On Thursday, March 11th, 2021, Japan mourned around 20,000 victims of the 2011 nuclear disaster at Fukushima. The streets of Japan were filled with demonstrations of silent prayer, as well as anti-nuclear protests ten years after the disaster. Taking part in these demonstrations were Emperor Naruhito and Prime Minister Yoshihide Suga. A special moment of silence was observed at 2:46 in the afternoon, exactly when the calamity hit Fukushima. 

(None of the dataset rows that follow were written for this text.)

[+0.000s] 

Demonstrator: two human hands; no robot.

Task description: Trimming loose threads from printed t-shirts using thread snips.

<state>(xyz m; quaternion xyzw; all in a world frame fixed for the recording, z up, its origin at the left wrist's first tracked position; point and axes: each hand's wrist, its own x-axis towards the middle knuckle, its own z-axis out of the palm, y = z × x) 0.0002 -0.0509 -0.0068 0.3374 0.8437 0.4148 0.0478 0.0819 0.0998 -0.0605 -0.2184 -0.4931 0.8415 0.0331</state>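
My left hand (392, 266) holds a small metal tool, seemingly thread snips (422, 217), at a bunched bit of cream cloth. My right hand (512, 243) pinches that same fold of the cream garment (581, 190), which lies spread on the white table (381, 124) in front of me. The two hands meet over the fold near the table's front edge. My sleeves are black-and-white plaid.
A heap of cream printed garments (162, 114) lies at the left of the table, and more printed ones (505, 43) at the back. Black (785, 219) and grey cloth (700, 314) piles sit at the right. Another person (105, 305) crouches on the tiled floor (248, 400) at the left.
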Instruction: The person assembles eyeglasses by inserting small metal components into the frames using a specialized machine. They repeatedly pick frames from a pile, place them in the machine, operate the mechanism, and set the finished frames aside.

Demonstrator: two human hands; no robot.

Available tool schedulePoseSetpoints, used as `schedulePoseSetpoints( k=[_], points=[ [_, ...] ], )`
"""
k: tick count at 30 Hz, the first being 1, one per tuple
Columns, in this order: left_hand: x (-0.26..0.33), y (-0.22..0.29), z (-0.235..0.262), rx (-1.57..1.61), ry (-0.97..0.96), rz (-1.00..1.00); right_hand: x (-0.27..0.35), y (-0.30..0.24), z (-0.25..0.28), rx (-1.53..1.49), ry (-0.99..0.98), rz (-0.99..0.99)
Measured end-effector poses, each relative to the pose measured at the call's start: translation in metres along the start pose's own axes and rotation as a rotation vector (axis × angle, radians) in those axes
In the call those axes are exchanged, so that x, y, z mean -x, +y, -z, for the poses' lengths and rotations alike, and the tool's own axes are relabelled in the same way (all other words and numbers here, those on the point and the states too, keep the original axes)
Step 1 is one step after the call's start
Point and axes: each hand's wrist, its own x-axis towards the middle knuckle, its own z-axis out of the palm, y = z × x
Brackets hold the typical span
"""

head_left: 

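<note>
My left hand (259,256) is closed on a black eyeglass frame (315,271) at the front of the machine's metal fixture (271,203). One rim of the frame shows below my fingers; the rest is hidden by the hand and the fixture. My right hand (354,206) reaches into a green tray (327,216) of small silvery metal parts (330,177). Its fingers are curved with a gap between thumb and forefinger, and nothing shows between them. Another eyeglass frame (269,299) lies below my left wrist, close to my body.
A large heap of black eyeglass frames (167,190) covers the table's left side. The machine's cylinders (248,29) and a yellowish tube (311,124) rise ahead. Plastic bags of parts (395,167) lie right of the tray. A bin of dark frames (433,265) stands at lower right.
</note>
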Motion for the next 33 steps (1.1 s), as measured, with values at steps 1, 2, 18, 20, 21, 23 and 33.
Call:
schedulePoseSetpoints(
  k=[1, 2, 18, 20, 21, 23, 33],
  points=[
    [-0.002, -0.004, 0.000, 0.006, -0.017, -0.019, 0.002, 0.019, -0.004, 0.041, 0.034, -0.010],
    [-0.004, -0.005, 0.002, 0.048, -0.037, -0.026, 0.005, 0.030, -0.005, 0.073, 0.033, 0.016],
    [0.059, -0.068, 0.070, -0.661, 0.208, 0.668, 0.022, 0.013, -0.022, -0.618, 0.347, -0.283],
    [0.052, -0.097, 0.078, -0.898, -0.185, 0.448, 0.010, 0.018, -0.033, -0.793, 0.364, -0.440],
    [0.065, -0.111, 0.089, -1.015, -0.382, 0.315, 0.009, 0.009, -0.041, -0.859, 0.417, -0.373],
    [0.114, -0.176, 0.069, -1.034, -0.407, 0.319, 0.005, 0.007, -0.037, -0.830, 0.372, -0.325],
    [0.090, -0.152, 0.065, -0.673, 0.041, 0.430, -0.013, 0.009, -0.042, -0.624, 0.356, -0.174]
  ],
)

“I also consider it important to heal emotional scars and watch over the mental and physical health of those afflicted, including the elderly and children,” NBC News reports Emperor Naruhito saying. Not only did so many people pass away, but many were displaced from their homes, jobs, and communities. Houses and businesses were swept away by the tsunami, and the entire Fukushima prefecture, along with its surrounding cities, was riddled with radiation due to the tremors and shaking of the Earthquake. 

The entire disaster was a prime example of the domino effect and it started with the Tohoku earthquake, also known as the Great East Japan earthquake. It was recorded to be the most powerful earthquake in Japan and the fourth most powerful earthquake in the entire world. The tremors of the earthquake then triggered a tsunami. The tsunami reached heights of over 10 kilometers in Japan’s Sendai area. Inhabitants of Sendai were given five to ten minutes of warning to evacuate their homes. This was not enough time for families to leave the area. Even a majority of evacuation sites were completely wiped out due to the waves. Over 15,000 people were killed. Many drowned, while others died of injuries resulting from blunt trauma. Over 2,500 people went missing and over 200,000 had to permanently relocate to other areas and had lost their homes as well as all of their belongings. In short, many had to restart their lives in some manner. However, it didn’t stop here. The tsunami also triggered nuclear emergencies at three different nuclear reactors in the Fukushima district’s nuclear power plant. The plant’s active reactors shut down their usual fission reactions after detecting the earthquake. The reactors’ electricity supplies then failed and emergency diesel generators started in order to keep pumping coolant to the reactors’ cores and preventing them from heating up. Even though the reactions had stopped, there was residual decay heat from the fissions. This all would have been alright if it wasn’t for the tsunami. The tsunami swept water over the plant’s seawall and ended up flooding the lower parts of the first, second, third, and fourth reactors. The flooding caused the emergency generators to malfunction, and since coolant was not being administered to the reactor cores, they started to heat up due to the decay heat. There were three nuclear meltdowns, three hydrogen explosions, and the release of radioactive contamination in the plant’s first, second, and third units over a course of three days. Temperatures increased exponentially as radiation seeped from the plant into the surrounding areas. Over 150,000 residents had to evacuate the areas in a 20-kilometer area around the plant. Radioactive isotopes leached into large bodies of water, namely the Pacific Ocean, and killed many forms of oceanic life. Radioactive isotopes were found in the atmosphere years later. 

Even after such a large disaster, one that was deemed larger than Chernobyl, Japan is moving towards betterment. As of 2020, the World Health Organization has reported no increase in stillbirths, miscarriages, or mental and physical disorders in the children born after the accident. PM Suga and U.S. President Biden are moving towards finishing the reconstruction of the affected regions and Japan is debating the role of nuclear power in its mix of energy sources to achieve carbon net neutrality by 2050. Non-profit organizations should work towards helping the families forced to relocate with basic amenities, such as food, water, and shelter. They should also help with the work of reconstructing the Fukushima area when radioactive isotope levels reach a safe low.